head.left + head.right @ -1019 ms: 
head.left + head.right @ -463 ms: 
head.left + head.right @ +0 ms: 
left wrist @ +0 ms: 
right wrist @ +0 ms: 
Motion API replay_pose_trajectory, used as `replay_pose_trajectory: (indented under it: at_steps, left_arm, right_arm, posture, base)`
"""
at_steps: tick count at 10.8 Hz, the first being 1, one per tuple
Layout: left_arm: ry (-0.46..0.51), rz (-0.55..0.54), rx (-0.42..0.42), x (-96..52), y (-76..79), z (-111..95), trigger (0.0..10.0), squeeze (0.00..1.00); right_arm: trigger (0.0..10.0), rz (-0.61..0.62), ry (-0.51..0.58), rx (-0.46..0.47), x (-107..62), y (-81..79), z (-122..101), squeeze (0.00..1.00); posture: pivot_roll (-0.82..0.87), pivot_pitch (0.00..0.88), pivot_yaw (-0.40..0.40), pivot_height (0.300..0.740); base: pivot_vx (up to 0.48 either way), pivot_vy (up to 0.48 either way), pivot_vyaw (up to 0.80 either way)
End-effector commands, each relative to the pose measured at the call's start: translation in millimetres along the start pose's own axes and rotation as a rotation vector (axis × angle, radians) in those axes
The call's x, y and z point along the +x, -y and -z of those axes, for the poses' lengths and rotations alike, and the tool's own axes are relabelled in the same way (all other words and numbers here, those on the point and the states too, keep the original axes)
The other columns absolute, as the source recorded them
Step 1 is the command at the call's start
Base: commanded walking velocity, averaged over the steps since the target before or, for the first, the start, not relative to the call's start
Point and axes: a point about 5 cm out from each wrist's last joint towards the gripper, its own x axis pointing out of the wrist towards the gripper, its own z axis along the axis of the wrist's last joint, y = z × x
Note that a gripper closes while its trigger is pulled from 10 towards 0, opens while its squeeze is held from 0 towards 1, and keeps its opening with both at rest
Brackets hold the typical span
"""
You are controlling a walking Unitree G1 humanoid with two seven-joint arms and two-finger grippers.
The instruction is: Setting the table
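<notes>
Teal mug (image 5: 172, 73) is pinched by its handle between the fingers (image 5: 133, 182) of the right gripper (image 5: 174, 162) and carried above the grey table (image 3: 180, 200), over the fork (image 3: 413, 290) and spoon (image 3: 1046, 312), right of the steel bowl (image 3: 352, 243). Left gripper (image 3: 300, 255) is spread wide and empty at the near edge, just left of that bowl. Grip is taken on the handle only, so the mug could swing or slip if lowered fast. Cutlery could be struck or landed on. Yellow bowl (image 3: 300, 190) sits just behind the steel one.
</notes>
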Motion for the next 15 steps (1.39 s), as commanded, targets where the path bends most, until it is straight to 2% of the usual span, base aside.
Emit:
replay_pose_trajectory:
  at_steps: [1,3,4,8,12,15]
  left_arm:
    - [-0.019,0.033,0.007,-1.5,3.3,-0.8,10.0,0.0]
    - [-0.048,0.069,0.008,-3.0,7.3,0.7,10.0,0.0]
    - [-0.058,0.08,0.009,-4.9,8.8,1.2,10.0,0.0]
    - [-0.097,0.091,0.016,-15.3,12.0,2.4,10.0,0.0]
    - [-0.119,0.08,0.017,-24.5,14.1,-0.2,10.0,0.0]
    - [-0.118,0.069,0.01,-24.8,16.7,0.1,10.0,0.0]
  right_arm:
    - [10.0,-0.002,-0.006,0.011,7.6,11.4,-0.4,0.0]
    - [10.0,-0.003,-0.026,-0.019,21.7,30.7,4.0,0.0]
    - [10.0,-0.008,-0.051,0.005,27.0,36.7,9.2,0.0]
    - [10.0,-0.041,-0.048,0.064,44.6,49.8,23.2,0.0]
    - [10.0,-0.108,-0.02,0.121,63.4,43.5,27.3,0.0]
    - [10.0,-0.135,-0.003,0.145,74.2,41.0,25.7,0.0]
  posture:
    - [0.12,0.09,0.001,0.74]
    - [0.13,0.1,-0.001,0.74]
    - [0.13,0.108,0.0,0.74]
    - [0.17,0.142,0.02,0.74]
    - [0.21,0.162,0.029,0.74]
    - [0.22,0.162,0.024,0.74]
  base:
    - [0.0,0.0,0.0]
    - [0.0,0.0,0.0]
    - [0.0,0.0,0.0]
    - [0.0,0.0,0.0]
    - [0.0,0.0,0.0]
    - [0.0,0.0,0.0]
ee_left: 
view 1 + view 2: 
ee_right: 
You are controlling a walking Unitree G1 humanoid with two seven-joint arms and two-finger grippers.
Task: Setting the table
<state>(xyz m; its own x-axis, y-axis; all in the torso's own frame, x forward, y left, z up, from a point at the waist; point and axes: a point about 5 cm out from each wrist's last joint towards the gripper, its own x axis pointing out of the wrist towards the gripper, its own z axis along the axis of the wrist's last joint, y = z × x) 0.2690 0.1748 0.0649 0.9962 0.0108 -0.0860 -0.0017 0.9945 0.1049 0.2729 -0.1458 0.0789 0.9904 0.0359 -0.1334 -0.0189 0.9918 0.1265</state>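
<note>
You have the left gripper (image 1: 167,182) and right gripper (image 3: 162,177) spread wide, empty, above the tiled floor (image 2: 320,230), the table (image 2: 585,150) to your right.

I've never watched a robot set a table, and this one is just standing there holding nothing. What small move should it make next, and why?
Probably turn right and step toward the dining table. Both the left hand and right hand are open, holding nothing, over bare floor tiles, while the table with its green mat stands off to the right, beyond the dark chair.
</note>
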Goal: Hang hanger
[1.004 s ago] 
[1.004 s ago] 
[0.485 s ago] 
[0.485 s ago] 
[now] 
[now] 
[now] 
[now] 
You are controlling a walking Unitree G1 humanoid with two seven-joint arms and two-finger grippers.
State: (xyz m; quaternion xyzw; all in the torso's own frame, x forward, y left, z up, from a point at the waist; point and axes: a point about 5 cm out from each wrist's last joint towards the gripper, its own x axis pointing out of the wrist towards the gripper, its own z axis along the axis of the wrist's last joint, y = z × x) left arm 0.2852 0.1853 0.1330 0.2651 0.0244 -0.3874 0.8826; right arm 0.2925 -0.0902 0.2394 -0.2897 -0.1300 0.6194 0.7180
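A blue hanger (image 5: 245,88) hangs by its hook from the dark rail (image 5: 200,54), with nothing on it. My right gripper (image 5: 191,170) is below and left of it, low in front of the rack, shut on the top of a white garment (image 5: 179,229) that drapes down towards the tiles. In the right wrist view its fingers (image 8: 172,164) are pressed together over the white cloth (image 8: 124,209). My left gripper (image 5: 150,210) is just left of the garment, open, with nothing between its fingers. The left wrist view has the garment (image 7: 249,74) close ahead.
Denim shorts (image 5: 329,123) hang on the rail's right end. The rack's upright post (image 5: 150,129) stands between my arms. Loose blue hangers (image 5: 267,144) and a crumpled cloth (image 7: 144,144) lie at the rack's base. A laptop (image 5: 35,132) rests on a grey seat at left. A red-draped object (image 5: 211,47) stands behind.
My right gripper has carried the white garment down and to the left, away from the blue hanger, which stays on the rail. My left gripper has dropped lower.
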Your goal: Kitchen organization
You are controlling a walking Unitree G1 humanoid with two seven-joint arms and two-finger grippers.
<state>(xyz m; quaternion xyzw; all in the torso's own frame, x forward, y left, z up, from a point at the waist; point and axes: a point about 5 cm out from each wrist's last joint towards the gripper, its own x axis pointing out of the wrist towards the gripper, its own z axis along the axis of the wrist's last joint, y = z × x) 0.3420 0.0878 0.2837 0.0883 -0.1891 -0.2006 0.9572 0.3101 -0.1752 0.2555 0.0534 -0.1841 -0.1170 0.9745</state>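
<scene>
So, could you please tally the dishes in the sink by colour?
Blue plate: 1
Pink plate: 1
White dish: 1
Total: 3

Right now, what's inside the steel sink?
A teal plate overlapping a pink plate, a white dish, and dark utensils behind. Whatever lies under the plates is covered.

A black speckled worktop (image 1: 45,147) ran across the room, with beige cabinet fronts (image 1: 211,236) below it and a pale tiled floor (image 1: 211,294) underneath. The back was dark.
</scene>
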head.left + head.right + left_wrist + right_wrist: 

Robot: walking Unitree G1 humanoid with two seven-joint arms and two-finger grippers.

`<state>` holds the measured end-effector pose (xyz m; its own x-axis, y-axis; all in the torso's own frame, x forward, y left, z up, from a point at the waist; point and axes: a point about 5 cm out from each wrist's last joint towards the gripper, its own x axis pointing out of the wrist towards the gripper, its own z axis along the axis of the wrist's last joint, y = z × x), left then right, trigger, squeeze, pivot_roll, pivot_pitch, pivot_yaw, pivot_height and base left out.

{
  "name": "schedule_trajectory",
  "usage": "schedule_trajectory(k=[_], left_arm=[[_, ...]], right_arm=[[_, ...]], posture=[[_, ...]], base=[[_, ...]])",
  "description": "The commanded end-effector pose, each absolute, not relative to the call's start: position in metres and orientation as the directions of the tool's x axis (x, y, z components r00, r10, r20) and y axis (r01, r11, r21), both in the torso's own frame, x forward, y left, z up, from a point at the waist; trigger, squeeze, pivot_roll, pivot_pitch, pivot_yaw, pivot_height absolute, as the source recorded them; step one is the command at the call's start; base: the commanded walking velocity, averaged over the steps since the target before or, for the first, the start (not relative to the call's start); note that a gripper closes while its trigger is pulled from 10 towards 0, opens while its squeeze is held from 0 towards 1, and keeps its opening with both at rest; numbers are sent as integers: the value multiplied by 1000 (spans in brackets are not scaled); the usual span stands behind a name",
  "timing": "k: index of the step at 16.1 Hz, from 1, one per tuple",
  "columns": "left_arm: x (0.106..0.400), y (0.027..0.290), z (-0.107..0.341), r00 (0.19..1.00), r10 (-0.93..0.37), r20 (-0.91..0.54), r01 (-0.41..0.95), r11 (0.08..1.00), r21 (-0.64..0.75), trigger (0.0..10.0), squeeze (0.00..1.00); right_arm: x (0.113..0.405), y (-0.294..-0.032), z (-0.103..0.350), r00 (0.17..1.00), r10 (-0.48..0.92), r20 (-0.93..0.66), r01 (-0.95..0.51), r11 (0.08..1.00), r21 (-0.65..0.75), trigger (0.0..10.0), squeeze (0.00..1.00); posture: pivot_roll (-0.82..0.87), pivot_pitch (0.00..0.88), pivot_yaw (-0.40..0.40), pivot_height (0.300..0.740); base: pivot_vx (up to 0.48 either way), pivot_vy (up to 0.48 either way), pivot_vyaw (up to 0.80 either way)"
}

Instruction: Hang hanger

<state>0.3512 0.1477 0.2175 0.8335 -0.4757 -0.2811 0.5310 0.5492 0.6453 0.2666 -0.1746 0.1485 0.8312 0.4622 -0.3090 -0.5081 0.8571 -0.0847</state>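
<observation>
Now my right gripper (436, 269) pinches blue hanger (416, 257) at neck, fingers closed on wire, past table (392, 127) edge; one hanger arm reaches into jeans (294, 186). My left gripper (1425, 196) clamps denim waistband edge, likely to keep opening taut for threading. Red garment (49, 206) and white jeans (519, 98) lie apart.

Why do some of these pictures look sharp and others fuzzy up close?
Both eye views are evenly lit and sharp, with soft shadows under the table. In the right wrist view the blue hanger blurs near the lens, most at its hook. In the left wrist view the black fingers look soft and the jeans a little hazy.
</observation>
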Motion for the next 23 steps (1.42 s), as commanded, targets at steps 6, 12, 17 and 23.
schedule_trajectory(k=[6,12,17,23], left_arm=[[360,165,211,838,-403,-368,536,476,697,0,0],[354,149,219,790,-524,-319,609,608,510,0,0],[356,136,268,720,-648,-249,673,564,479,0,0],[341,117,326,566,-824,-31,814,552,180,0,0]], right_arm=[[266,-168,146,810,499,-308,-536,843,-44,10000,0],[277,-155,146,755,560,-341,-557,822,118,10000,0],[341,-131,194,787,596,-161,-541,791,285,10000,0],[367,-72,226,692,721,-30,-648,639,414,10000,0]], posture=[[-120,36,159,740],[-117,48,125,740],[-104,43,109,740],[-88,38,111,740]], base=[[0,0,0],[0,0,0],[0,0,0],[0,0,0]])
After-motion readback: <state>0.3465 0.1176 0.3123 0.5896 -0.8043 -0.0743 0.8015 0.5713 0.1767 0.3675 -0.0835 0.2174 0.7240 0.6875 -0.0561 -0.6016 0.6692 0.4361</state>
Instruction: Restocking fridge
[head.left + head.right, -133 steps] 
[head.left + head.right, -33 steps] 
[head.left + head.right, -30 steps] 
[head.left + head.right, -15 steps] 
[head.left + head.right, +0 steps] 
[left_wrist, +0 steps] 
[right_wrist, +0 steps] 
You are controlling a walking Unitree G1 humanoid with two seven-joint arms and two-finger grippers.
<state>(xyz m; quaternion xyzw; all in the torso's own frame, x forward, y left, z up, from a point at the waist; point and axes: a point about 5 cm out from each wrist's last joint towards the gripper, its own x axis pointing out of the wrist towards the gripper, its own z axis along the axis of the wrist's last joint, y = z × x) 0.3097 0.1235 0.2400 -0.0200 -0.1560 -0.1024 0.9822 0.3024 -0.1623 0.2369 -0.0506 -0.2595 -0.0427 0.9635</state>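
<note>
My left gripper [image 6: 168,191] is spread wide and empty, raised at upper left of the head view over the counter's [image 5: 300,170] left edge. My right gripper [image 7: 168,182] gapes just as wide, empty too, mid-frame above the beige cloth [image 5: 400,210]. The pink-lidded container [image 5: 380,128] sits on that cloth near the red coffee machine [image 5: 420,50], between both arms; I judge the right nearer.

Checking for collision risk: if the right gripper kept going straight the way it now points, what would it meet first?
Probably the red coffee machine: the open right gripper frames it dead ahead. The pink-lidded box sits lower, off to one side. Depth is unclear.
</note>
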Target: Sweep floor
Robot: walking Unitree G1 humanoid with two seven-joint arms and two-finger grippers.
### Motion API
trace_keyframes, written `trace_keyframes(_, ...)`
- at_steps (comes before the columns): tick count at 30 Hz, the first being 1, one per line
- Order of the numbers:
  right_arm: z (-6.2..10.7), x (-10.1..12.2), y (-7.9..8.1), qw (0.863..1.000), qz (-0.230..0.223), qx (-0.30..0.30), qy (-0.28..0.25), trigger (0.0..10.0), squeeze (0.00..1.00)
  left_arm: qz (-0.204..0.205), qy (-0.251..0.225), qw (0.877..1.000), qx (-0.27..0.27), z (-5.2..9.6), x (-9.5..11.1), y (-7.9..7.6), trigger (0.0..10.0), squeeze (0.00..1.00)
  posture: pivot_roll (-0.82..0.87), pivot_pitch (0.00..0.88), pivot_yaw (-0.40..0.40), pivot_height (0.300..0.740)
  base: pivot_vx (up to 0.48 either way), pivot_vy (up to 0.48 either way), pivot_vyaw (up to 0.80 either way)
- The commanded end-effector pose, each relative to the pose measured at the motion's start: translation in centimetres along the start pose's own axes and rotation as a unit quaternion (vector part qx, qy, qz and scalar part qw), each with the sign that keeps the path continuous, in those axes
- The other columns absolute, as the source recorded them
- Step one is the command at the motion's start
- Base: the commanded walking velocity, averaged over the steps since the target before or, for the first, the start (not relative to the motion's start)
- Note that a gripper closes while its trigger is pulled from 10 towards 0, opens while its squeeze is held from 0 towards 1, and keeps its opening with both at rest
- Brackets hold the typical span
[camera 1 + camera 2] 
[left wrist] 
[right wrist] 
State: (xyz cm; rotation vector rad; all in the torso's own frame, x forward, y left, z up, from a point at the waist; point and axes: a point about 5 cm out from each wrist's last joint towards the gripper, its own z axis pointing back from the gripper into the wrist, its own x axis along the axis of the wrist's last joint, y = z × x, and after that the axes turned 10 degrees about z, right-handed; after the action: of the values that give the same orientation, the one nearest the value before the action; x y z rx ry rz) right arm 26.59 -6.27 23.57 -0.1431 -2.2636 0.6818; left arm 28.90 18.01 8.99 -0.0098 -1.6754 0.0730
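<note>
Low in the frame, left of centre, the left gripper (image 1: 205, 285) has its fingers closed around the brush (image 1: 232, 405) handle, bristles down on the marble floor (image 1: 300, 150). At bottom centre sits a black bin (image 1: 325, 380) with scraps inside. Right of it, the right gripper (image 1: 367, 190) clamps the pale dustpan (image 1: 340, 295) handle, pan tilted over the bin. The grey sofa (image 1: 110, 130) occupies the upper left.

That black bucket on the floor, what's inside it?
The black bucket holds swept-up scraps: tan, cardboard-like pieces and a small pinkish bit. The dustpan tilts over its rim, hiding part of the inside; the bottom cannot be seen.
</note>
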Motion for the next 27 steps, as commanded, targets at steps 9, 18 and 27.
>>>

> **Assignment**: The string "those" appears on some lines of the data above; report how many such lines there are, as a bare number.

> **Solved problem**: 3